WHAT IS REQUIRED:
Every line below that has "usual" in it should be copied.

SOURCE DATA:
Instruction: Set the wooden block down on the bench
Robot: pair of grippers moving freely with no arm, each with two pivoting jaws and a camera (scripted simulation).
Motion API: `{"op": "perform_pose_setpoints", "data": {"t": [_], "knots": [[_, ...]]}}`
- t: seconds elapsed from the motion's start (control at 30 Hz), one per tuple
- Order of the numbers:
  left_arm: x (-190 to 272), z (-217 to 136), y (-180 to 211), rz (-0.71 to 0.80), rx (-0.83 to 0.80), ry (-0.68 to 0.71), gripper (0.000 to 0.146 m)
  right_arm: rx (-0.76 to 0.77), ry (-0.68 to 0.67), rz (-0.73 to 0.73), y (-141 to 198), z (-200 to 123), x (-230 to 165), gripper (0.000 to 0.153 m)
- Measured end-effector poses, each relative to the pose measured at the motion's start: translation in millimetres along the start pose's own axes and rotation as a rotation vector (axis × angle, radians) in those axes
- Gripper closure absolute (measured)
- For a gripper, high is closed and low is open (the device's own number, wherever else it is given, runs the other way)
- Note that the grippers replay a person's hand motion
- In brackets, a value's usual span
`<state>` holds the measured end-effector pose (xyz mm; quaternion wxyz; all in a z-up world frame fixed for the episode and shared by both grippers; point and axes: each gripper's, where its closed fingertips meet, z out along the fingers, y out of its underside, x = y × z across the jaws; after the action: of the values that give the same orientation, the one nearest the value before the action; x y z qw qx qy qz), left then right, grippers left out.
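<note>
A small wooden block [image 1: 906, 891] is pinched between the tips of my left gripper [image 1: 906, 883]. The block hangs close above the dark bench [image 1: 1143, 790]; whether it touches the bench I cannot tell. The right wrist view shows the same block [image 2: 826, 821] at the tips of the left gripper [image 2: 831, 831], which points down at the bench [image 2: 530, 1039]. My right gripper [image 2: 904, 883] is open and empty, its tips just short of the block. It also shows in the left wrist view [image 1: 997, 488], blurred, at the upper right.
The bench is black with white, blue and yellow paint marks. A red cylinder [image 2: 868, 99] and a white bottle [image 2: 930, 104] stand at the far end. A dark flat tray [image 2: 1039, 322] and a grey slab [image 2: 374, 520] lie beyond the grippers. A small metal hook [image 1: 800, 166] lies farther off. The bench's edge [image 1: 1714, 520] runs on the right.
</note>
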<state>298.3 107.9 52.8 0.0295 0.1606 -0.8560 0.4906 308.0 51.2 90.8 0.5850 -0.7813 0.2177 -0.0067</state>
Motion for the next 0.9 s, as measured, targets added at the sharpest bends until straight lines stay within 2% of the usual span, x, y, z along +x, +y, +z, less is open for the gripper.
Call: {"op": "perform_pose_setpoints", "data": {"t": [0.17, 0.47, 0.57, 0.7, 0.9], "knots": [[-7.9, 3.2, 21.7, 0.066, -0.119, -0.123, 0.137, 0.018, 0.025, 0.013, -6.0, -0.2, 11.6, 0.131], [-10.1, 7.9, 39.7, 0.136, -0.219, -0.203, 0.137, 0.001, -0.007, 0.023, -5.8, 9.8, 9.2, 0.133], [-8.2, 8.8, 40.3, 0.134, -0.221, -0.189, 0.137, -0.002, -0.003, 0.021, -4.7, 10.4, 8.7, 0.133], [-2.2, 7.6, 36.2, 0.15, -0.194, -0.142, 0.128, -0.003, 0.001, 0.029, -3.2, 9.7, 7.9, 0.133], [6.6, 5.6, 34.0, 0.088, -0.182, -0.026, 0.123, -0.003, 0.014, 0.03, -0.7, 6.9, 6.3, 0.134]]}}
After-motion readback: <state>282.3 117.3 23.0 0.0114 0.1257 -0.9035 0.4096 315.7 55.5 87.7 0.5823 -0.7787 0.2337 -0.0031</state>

SOLUTION TO THIS EXERCISE:
- In brackets, a value's usual span
Motion for the next 0.9 s, as measured, targets added at the sharpest bends until straight lines stay within 2% of the usual span, x, y, z along +x, +y, +z, less is open for the gripper.

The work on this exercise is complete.